I have a confession to make. It is not one I make easily or lightly. It is one that I would prefer to never state publicly but in the interest of full disclosure, I think it is necessary that I reveal this to you today. I hope that what I am about to say won’t shock you or make you love me any less but if it does, I accept that as my punishment for what I am about to tell you. Are you ready? Are you sure? It is going to be quite shocking and maybe a little scandalous. Okay, here it goes. I have a hard time with the concept of forgiveness. The old saying, “Forgive and forget”? I can do the forgetting easily enough but the whole forgive part is something I struggle with.
I suspect it is the same with many others, perhaps even many of you in the congregation. What is it about forgiveness that we find to be such a challenge? Why is it easier and sometimes better for us to continue to hold a grudge for years, rather than simply forgiving those who trespass against us?
Perhaps I should back up a bit and first define what forgiveness actually means.
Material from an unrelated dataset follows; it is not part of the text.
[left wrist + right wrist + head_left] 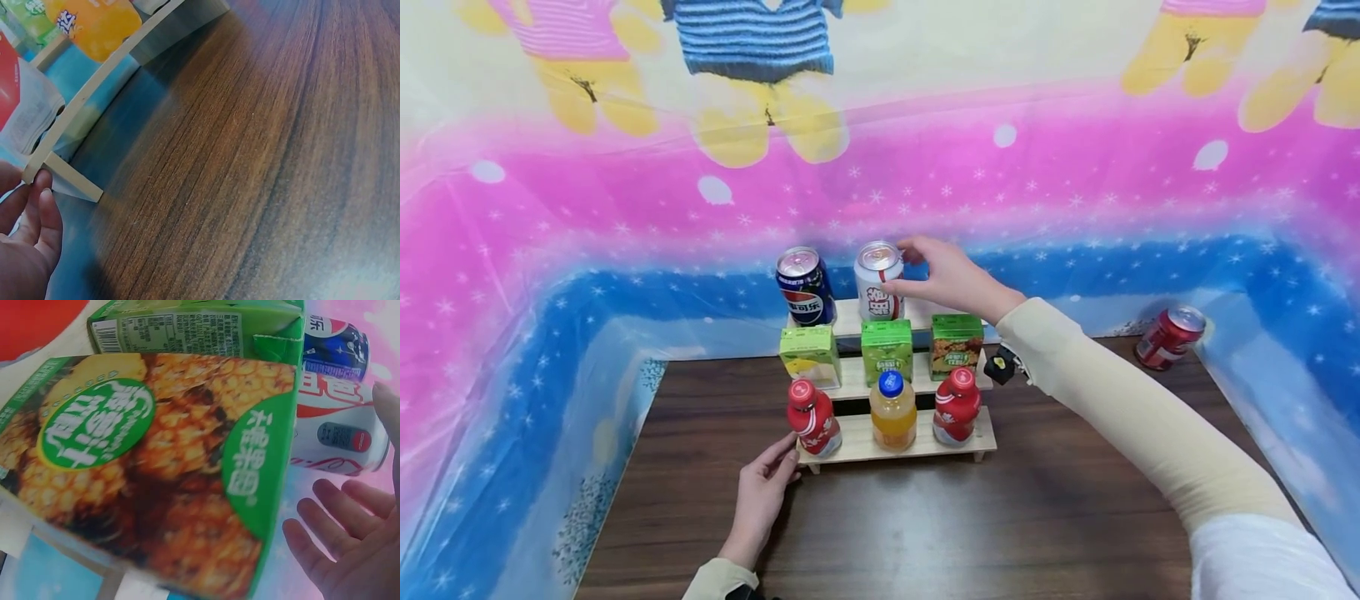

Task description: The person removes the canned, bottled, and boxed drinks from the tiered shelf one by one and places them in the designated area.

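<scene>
With the middle green juice box (887, 357) as the clock's centre and 12 pointing away from the person, the left grip (763, 483) lies between 7 and 8, thumb and fingers pinching the front corner of the tiered wooden rack (853, 450), which stands on the dark wood-grain counter (940, 533). Just inside that corner, at 8, stands a red bottle (815, 423); a pale-green juice box (808, 358) is at 9 and a blue Pepsi can (807, 292) at 10. Down the middle, a blue-capped orange-drink bottle (893, 421) is at 6 and the white cola can (878, 283) at 12, upright at the top tier, its base hidden. The right grip (951, 275), between 1 and 2, is parted loosely about that can: the right wrist view shows its fingers spread, apart from the can's side. Rightward come a second red bottle (957, 417) at 4, a pineapple juice box (957, 354) at 3, and, well apart, a red can (1168, 340), also near 3. The step in hand appears to be setting the white cola can while the left grip steadies the rack; the next move probably calls for drawing the right grip clear without brushing the pineapple juice box.
</scene>
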`<state>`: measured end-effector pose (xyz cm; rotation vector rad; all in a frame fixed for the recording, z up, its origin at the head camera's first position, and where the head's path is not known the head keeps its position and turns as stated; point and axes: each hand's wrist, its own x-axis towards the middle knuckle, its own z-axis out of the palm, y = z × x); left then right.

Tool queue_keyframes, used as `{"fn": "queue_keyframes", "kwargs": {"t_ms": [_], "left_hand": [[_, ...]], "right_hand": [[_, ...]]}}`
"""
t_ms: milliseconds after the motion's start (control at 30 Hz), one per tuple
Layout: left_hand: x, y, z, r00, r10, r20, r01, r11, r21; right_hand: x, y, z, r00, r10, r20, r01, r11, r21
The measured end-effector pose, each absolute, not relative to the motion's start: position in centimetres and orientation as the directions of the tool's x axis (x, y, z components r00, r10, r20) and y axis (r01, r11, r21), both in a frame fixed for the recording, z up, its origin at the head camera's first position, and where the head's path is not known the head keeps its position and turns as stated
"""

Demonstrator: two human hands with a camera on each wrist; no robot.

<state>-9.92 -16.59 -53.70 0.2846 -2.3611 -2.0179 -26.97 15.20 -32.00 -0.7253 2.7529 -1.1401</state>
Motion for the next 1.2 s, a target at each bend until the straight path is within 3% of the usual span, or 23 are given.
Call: {"fn": "queue_keyframes", "kwargs": {"t_ms": [667, 900, 1200], "left_hand": [[-9.9, -16.8, -53.6, -0.987, -0.137, -0.082, -0.101, 0.137, 0.985], [-10.1, -16.8, -53.8, -0.984, -0.148, -0.101, -0.121, 0.132, 0.984], [-9.9, -16.5, -53.6, -0.984, -0.151, -0.092, -0.112, 0.130, 0.985]], "right_hand": [[-27.6, 14.9, -31.2, -0.875, -0.482, 0.056, -0.357, 0.562, -0.746], [-27.9, 15.4, -31.6, -0.841, -0.532, 0.098, -0.424, 0.537, -0.729], [-27.9, 14.1, -31.7, -0.871, -0.470, 0.144, -0.423, 0.568, -0.706]]}}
According to Webster’s Dictionary, forgiveness is defined as “to give up resentment of or to cease to feel resentment against”. Sounds simple, doesn’t it? All it requires is that we give up our resentment of another. Yet, this seemingly simple act seems so hard for so many of us to do.
Here, in this Scripture text, we hear Jesus’s words about forgiveness and how important it is to the Christian lifestyle. Peter asks him, “Lord, how often shall I forgive my brother who sins against me? Seven times? Jesus replies, “No, you shall forgive him seventy times seven.” Now, Jesus isn’t saying that you should literally only forgive your brother 490 times and then at the 491st time, you can say, ok, that’s it. No more forgiveness. It is a metaphorical meaning implying that we should forgive without ceasing. We should forgive without any limitations on it.
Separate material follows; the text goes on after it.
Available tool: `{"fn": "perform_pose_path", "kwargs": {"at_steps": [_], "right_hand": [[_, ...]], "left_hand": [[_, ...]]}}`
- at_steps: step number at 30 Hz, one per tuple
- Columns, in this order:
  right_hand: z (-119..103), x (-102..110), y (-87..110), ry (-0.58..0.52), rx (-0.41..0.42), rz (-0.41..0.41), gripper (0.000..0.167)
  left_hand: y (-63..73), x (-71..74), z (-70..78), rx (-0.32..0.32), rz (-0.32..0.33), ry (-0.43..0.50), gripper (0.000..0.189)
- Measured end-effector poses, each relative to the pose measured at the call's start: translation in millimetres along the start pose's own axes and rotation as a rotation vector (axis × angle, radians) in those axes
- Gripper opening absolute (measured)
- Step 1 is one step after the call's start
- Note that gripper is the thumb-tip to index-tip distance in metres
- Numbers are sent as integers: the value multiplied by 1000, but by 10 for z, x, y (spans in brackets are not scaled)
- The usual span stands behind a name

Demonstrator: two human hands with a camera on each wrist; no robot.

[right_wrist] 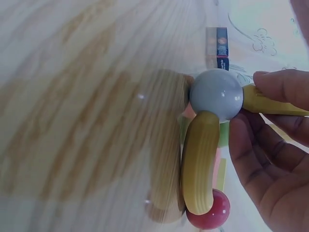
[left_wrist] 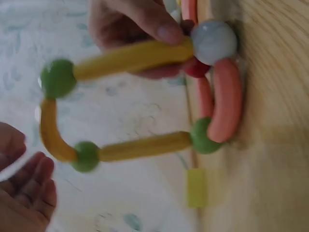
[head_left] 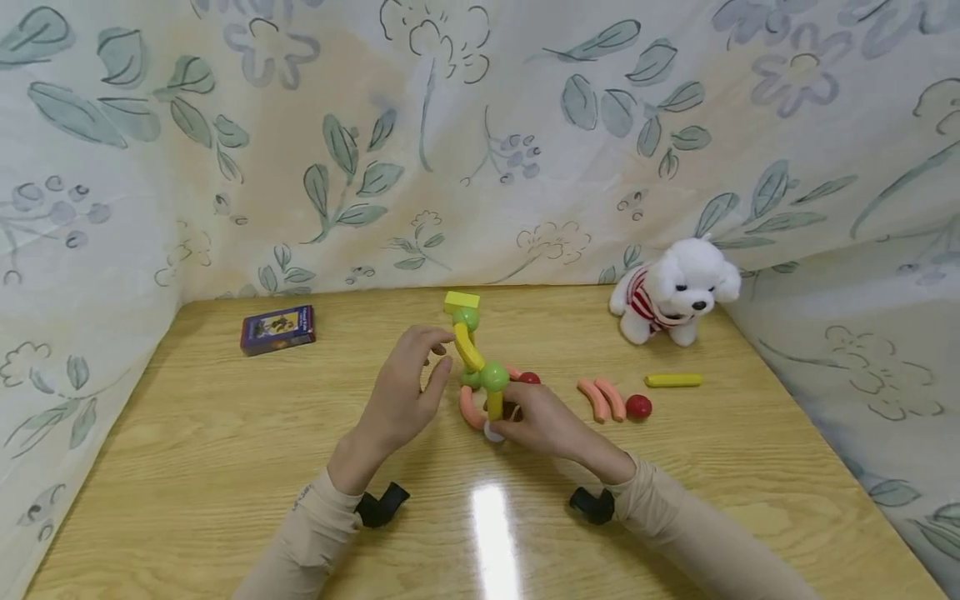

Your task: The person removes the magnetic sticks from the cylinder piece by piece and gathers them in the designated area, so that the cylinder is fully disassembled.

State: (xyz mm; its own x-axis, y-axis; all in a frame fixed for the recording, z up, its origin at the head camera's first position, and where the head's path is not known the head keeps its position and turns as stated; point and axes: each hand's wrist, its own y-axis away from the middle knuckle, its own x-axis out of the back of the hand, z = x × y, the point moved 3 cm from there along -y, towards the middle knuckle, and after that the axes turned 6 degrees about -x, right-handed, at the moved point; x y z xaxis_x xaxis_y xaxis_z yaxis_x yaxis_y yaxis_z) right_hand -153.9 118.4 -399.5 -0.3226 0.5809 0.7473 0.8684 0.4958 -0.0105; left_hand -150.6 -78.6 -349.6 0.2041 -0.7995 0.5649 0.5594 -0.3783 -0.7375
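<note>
Your right hand pinches the upright yellow rod above the grey ball of the frame standing on the table, while your left hand, fingers relaxed, holds nothing beside it.

On the tabletop, the ball-and-rod frame has a block behind it, a box far left; to its right lie two curved rods, then a ball, then a straight rod before the plush dog.
</note>
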Motion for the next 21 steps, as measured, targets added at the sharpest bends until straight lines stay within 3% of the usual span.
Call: {"fn": "perform_pose_path", "kwargs": {"at_steps": [2, 5, 9, 15, 21], "right_hand": [[7, 2, 13, 5, -13, -1, 12], [14, -1, 28, 0, -5, -16, 13], [20, 11, 53, -12, 16, -46, 15], [37, 45, 105, -18, 47, -89, 18], [34, 65, 120, -31, 28, -101, 22]], "left_hand": [[27, -12, -104, 128, -5, 61, 26], [68, -47, -229, 311, -62, 144, 29], [98, -114, -317, 465, -184, 213, 40], [92, -191, -327, 510, -293, 245, 46], [99, -213, -317, 471, -299, 207, 31]]}}
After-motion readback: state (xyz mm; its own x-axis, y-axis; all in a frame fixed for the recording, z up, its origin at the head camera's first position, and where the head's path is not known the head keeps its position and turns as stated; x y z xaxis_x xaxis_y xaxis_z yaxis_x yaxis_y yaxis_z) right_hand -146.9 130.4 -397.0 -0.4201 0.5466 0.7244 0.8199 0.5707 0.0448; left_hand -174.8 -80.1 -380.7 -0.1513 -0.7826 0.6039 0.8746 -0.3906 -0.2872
I have to stop here and ask, though, really? Is it really supposed to be that way? It is easy for Jesus to say that we should forgive our brother or sister when they have done us wrong, like when they talk about us behind our backs. However, I wonder if Jesus would say this to a woman who was sexually abused by her brother. Would he tell a woman who’s been raped that she should forgive her rapist? Would he tell an abused child that they should forgive their abuser? Jesus’s platitudes about forgiveness might have worked fine for the community he was in and the times he was in but they seem to bear no relation to the world we live in today. Instead, they come off as cheap and empty and hollow and don’t seem to offer much comfort to our modern day troubles.
Or do they? A few weeks ago, Rev. Fred Phelps passed away. For those of you who have somehow managed to avoid knowing who Fred Phelps is, he was the founding pastor of the Westboro Baptist Church in Kansas. This church has single-handedly promoted hatred and intolerance and is infamous for their picketing at Matthew Shepard’s funeral and also at funerals of military personnel. The church has been labeled as a hate group by the Southern Poverty Law Center and is generally seen as an extreme example of the conservative Christian movement.
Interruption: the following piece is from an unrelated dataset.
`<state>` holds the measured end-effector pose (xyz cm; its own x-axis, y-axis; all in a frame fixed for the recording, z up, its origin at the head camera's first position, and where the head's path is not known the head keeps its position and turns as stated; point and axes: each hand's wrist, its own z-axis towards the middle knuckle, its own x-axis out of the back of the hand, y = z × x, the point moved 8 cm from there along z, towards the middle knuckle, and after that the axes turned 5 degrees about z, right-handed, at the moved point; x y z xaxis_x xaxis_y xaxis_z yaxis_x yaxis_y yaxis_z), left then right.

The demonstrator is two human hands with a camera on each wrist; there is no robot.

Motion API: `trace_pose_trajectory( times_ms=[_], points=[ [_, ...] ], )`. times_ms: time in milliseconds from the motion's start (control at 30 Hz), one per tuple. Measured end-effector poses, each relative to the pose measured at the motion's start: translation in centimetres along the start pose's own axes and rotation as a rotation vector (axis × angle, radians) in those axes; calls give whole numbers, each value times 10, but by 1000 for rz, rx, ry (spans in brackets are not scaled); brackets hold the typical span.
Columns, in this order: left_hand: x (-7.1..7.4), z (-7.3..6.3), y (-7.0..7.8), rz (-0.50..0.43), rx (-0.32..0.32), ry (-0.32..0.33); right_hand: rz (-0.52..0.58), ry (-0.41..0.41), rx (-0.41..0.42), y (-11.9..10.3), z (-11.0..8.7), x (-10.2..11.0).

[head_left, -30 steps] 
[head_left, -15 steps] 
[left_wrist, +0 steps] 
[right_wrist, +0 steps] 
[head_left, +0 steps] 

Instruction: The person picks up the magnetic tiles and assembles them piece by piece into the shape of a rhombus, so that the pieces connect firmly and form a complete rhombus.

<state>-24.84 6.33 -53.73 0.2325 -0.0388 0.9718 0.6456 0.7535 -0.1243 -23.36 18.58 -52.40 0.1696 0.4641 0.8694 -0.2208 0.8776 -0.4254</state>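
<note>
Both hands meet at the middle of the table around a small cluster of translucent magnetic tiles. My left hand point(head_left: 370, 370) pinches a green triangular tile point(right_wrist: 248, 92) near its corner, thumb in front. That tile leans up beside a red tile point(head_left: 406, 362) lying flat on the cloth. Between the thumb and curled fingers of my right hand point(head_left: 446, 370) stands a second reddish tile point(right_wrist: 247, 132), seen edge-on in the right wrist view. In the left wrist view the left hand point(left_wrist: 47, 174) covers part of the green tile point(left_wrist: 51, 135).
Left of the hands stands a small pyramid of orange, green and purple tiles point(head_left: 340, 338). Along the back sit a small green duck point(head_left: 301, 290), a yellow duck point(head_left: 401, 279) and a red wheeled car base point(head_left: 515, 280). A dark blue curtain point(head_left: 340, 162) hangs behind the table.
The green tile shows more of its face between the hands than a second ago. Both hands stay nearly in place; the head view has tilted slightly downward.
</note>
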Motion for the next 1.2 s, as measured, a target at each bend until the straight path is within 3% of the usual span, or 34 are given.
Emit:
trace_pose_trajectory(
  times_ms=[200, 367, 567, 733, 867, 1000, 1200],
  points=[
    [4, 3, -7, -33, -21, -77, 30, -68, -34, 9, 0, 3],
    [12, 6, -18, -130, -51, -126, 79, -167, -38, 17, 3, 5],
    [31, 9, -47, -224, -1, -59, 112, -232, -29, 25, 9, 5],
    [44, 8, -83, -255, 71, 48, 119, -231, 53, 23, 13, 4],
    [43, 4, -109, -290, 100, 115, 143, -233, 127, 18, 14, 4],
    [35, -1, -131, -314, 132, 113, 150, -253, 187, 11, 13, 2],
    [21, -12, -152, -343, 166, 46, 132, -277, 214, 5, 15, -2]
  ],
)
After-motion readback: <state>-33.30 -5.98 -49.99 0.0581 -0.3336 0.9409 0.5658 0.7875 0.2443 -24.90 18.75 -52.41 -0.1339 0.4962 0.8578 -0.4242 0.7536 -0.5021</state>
Now, I’m about to say some stuff that you might find controversial or perhaps even surprising. You might think that when I first heard that Phelps was on his deathbed and had entered his final days that I was happy or excited or perhaps wanted to perform a cha-cha on his grave! You might have thought that I would be the first to throw a party to celebrate the death of a man who has done nothing but spread hate and intolerance toward me and my fellow LGBTQ sisters and brothers. I’m not gonna lie, if this had happened a few years back, I might have done just that. It would have been very easy for me to simply wish for him to be suffering in hell. I don’t think anyone would have begrudged me that much.
Yet, here’s what I have come to realize. In order to be a Christian and a follower of Christ, it is essential that I also be able to forgive others, even those who have deeply hurt me. Does this mean Fred Phelps gets a free pass and that we can excuse everything he ever said or did? No, it does not. Let me make this perfectly clear. I do not excuse, condone or in any way endorse anything that Rev. Phelps or the Westboro Baptist Church does or says. This man spent a lifetime hating people that he probably never even bothered to take the time to get to know. He spent years spewing vitriol and promoting a false Gospel and a false God.
Yet, and here’s the controversial part of my sermon, I forgive him. I hope that he is up in heaven partying with Jesus and Matthew Shepard and that he has found the peace in death that he so clearly never had in life. Best-selling author Anne LaMotte has this to say about forgiveness: “Forgiveness means it finally becomes unimportant that you hit back. You're done. It doesn't necessarily mean that you want to have lunch with the person.” Would I want to sit down to lunch with Fred Phelps? No, I think not. I don’t think anything productive or healing would happen there. I no longer feel the need to hit back. I no longer feel the urge to wish him suffering and misery. I no longer wish him anything but peace.
This next weekend at SFTS, we will be presenting our Fourth Annual Production of the Vagina Monologues. This is a show about female empowerment. It is a show about women who are willing to speak up and say that they are no longer going to allow the abusers to win. It is also a show about forgiveness. In the show, there are several monologues about women who experienced sexual violence against themselves. Women who were violated, raped, abused or otherwise broken down and told to be silent because their voices aren’t worth hearing anymore anyway. Yet, what the show acknowledges is the fact that this won’t be the case for these women anymore. They are about to rise up, speak up and declare their truth. The truth that they are beautiful and wonderful people just as they are and that no one can tell them otherwise ever again.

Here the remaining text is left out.